■ Brief ■
Could you copy exactly the lines below from the one with "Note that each" to the one with "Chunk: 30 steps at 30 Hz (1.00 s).", inclusive, leaving out any pictures?

(The data Opens)

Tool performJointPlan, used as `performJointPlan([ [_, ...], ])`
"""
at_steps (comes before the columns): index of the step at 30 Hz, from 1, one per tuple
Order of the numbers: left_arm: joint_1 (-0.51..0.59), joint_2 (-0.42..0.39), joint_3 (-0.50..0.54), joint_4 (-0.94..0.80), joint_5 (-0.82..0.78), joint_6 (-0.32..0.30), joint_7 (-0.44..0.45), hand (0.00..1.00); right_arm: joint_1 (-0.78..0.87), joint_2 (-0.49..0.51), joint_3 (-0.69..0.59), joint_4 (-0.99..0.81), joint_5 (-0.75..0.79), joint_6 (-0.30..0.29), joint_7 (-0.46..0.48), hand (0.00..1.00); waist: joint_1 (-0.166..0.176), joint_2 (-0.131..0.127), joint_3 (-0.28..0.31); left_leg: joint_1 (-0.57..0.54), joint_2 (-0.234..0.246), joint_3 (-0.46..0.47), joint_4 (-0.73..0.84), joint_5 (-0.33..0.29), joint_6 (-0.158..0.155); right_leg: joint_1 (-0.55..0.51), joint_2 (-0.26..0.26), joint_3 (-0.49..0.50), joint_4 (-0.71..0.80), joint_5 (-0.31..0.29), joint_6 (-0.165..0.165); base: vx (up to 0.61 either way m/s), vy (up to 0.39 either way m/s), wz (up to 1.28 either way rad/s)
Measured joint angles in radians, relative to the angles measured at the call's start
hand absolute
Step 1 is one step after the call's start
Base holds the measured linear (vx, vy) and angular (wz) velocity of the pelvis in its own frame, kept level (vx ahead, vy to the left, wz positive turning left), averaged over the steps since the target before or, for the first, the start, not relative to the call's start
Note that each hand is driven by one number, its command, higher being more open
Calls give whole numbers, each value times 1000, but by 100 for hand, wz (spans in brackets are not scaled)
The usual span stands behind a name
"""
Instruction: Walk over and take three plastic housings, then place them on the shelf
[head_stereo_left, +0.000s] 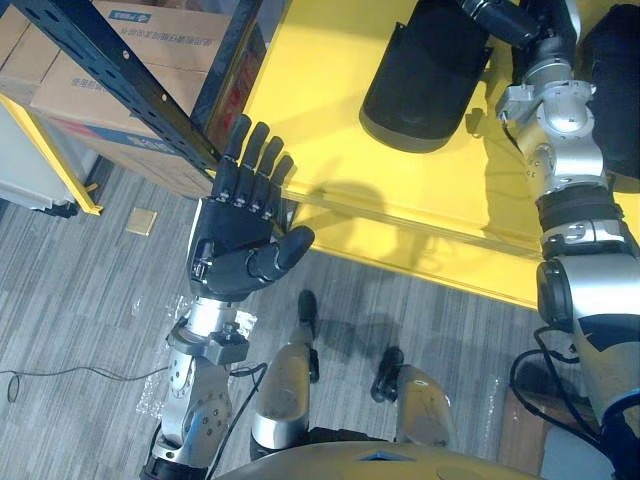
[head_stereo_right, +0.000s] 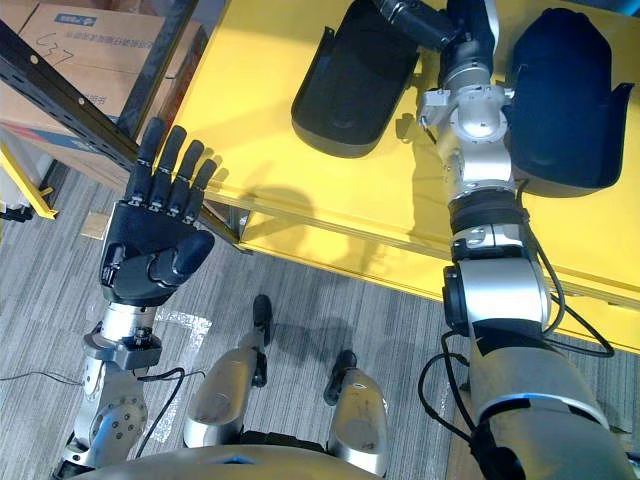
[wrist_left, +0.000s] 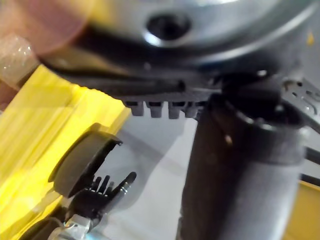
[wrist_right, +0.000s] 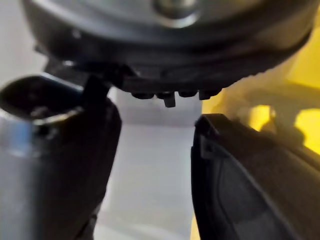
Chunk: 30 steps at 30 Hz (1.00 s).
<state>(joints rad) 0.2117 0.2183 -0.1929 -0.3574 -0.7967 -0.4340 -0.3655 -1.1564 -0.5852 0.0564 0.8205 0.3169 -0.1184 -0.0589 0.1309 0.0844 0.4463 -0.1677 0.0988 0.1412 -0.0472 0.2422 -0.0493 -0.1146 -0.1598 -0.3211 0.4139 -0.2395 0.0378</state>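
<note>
1. My left hand (head_stereo_left: 235, 245) is held out over the grey floor (head_stereo_left: 80, 300), just off the near edge of the yellow desk (head_stereo_left: 330, 120). It is released, palm up, with the fingers straight and together and the thumb laid across the palm. It holds nothing.
2. My right arm reaches across the desk between two black plastic housings.
3. My right hand (wrist_left: 97, 197) is at the far end of the nearer housing (head_stereo_right: 350, 85). In the left wrist view its fingers are spread and straight, so it is released, not clenched. I cannot tell whether it touches the housing's edge.
4. The second housing (head_stereo_right: 560, 95) lies on the desk on the other side of my right forearm, close beside it.
5. A black shelf upright (head_stereo_left: 110, 65) slants across just beyond my left fingertips, with cardboard boxes (head_stereo_left: 150, 45) behind it.
</note>
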Motion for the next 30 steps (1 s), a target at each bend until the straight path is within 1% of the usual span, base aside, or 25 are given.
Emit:
performJointPlan([
  [3,21,-5,1,-1,0,0,-18,100,7,-42,13,-114,-38,-1,-18,100,-21,1,-2,30,3,1,-20,4,0,40,13,-2,-48,21,4,17,12,-5],
  [5,30,-6,2,-1,1,0,-28,100,41,-106,10,-302,-48,-5,-23,100,-35,3,-7,42,6,11,-34,4,0,65,26,1,-100,49,10,36,36,-12],
  [6,30,-6,6,-1,1,0,-32,100,66,-135,2,-394,-48,-7,-22,100,-39,2,-7,48,7,17,-35,1,4,76,30,6,-122,62,12,50,41,-19],
  [7,30,-6,14,-1,4,0,-32,100,107,-155,-15,-503,-48,-16,-19,100,-51,-3,-11,60,5,29,-35,-4,8,93,32,13,-153,77,18,40,45,-27],
  [8,31,-6,24,0,12,0,-32,100,164,-158,-41,-608,-49,-28,-17,100,-59,-10,-25,73,3,44,-35,-13,9,105,31,26,-178,88,24,32,48,-28],
  [9,33,-6,27,0,15,0,-32,100,198,-158,-52,-652,-49,-31,-17,100,-62,-15,-39,74,1,51,-35,-17,10,107,31,33,-189,93,26,59,49,-28],
  [11,35,-3,35,7,45,-3,-27,100,372,-158,-111,-803,-60,-45,-6,100,-84,-41,-110,78,-2,77,-35,-33,12,117,31,54,-234,113,33,95,42,-28],
  [12,35,-1,37,9,59,-5,-22,100,417,-159,-132,-834,-70,-47,-2,100,-88,-47,-123,81,-3,84,-36,-36,12,120,31,59,-244,117,35,80,25,-30],
  [14,35,13,36,28,79,-7,1,100,586,-158,-219,-932,-70,-48,5,100,-114,-66,-161,96,-4,108,-37,-49,10,134,31,81,-272,131,38,46,23,-30],
  [15,34,16,37,39,97,-9,9,100,633,-157,-247,-957,-64,-48,6,100,-119,-68,-173,96,-4,113,-37,-51,10,134,32,85,-280,135,39,29,27,-28],
  [16,38,20,43,51,108,-9,22,100,721,-148,-304,-1002,-60,-49,8,100,-136,-70,-190,96,-4,123,-38,-55,10,133,32,95,-291,140,40,22,23,-21],
  [17,42,20,47,52,117,-9,30,100,762,-137,-331,-1023,-60,-48,9,100,-140,-71,-196,97,-4,130,-38,-56,11,132,32,101,-295,143,40,29,26,-30],
  [19,52,20,65,52,141,-9,49,100,924,-51,-435,-1104,-61,-56,8,100,-168,-72,-212,107,-2,154,-39,-61,10,129,32,124,-302,147,41,12,22,-30],
  [20,56,19,67,52,144,-9,52,100,968,-24,-454,-1118,-61,-61,9,100,-172,-72,-220,108,-1,161,-39,-63,9,128,33,133,-306,150,40,35,15,-31],
  [21,63,14,76,51,146,-9,59,100,1073,48,-484,-1146,-54,-65,13,100,-187,-72,-241,114,1,177,-39,-68,7,131,36,143,-318,160,41,47,10,-30],
  [23,64,9,87,47,163,-9,67,100,1169,126,-495,-1163,-24,-67,31,100,-193,-74,-253,125,5,197,-39,-74,4,133,38,164,-322,164,40,44,7,-35],
  [25,67,-4,93,26,186,-9,74,100,1325,263,-487,-1172,25,-66,46,100,-198,-76,-269,143,10,222,-41,-81,2,136,41,185,-322,165,39,31,4,-34],
  [27,80,-20,93,10,190,-10,74,100,1409,341,-463,-1172,55,-66,71,100,-203,-76,-287,144,13,238,-42,-83,1,135,42,195,-322,166,38,30,6,-22],
  [28,87,-29,93,0,208,-16,75,100,1461,388,-432,-1170,75,-67,78,100,-211,-77,-291,149,15,244,-42,-84,1,136,42,200,-320,167,39,22,12,-25],
  [30,100,-39,91,-6,232,-28,75,100,1514,448,-393,-1160,104,-68,72,100,-214,-78,-298,162,18,265,-42,-88,1,138,43,213,-316,168,40,-12,21,-22],
])
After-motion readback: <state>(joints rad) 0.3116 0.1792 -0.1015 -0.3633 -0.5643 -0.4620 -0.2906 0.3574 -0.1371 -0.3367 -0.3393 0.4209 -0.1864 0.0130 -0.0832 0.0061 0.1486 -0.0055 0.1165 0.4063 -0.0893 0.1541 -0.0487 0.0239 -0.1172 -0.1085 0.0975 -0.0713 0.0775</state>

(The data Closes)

■ Answer to this task ■
Note that each hand is driven by one number, its command, higher being more open
Calls give whole numbers, each value times 1000, but by 100 for hand, wz (spans in brackets are not scaled)
The usual span stands behind a name
"""
Instruction: Walk over and take three plastic housings, then place them on the shelf
[head_stereo_left, +0.000s] 
[head_stereo_right, +0.000s] 
[wrist_left, +0.000s] 
[wrist_right, +0.000s] 
Chunk: 30 steps at 30 Hz (1.00 s).

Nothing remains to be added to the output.